**What is being asked:** All lines from the opening of the data to the line containing "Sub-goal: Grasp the" must be returned unchanged, and only those lines.

────────────────────────────────────────

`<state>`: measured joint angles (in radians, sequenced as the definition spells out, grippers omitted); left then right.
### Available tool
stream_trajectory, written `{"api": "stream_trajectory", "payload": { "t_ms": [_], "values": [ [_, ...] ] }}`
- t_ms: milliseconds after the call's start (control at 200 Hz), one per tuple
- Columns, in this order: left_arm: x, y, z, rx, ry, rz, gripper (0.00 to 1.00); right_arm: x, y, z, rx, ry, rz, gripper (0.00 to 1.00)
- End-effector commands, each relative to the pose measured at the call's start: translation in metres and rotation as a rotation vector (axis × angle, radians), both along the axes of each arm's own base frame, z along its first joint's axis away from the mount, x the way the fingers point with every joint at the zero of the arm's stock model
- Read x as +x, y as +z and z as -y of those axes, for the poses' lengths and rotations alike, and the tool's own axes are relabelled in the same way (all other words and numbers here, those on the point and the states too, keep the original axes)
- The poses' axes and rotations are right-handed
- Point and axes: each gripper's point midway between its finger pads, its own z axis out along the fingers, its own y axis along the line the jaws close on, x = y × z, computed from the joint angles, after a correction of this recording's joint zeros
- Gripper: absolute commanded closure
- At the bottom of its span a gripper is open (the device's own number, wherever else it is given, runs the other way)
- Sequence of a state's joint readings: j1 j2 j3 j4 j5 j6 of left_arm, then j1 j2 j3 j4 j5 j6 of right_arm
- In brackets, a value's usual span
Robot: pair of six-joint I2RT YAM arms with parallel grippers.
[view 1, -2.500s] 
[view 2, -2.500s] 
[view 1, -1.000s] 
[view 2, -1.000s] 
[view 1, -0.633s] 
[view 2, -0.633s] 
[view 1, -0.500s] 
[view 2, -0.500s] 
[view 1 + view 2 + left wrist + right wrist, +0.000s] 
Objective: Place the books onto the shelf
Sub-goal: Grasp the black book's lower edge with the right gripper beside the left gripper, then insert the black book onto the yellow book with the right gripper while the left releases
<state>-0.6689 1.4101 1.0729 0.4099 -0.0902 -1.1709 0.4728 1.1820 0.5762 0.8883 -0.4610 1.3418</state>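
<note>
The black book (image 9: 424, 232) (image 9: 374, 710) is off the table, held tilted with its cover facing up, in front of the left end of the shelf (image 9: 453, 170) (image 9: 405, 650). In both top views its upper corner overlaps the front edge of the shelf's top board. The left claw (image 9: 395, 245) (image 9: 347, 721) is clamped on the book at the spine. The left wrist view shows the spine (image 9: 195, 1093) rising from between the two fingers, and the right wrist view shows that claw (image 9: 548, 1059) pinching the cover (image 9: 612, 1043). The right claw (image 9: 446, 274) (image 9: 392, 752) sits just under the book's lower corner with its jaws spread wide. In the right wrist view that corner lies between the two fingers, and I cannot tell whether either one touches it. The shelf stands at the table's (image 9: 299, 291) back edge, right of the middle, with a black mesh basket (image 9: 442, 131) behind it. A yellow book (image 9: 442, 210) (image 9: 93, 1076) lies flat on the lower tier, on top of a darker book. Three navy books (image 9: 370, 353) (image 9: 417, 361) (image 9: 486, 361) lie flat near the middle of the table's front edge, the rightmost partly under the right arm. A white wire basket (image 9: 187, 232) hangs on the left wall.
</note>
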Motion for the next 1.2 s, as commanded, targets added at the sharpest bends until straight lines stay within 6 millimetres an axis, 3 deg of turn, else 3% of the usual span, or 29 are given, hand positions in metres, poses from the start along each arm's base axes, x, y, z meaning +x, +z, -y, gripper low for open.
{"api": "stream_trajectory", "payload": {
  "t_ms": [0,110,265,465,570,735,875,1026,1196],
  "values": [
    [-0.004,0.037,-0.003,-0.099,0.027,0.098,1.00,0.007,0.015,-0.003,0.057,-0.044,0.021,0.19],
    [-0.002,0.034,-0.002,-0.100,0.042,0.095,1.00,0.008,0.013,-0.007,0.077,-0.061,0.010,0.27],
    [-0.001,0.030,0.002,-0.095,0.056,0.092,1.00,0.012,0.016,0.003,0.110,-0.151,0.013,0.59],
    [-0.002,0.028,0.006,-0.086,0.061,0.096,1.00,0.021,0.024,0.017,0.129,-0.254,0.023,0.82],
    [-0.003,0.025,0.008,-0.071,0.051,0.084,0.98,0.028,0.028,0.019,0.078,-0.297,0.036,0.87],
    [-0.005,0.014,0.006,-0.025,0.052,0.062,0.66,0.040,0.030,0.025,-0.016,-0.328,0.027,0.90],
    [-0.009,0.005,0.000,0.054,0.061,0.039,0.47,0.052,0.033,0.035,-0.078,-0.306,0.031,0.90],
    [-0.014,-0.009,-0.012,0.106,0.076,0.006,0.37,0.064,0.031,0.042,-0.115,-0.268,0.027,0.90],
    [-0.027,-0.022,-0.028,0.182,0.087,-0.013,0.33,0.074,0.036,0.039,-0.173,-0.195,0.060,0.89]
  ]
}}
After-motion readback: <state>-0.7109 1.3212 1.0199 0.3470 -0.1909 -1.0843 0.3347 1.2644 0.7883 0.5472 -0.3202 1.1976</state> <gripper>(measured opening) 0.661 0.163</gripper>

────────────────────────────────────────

**Answer to this problem:**
`<state>`: measured joint angles (in radians, sequenced as the definition spells out, grippers omitted); left then right.
### Available tool
stream_trajectory, written `{"api": "stream_trajectory", "payload": { "t_ms": [_], "values": [ [_, ...] ] }}`
- t_ms: milliseconds after the call's start (control at 200 Hz), one per tuple
- Columns, in this order: left_arm: x, y, z, rx, ry, rz, gripper (0.00 to 1.00); right_arm: x, y, z, rx, ry, rz, gripper (0.00 to 1.00)
- End-effector commands, each relative to the pose measured at the call's start: translation in metres and rotation as a rotation vector (axis × angle, radians), both along the axes of each arm's own base frame, z along its first joint's axis away from the mount, x the way the fingers point with every joint at the zero of the arm's stock model
- Read x as +x, y as +z and z as -y of those axes, for the poses' lengths and rotations alike, and the tool's own axes are relabelled in the same way (all other words and numbers here, those on the point and the states too, keep the original axes)
- The poses' axes and rotations are right-handed
- Point and axes: each gripper's point midway between its finger pads, its own z axis out along the fingers, its own y axis along the line the jaws close on, x = y × z, computed from the joint angles, after a correction of this recording's joint zeros
- Gripper: absolute commanded closure
- At the bottom of its span a gripper is open (the device's own number, wherever else it is given, runs the other way)
- Sequence of a state's joint readings: j1 j2 j3 j4 j5 j6 of left_arm, then j1 j2 j3 j4 j5 j6 of right_arm
- In brackets, a value's usual span
Robot: pair of six-joint I2RT YAM arms with parallel grippers.
[view 1, -2.500s] 
[view 2, -2.500s] 
[view 1, -1.000s] 
[view 2, -1.000s] 
[view 1, -0.633s] 
[view 2, -0.633s] 
[view 1, -0.500s] 
[view 2, -0.500s] 
[view 1 + view 2 + left wrist + right wrist, +0.000s] 
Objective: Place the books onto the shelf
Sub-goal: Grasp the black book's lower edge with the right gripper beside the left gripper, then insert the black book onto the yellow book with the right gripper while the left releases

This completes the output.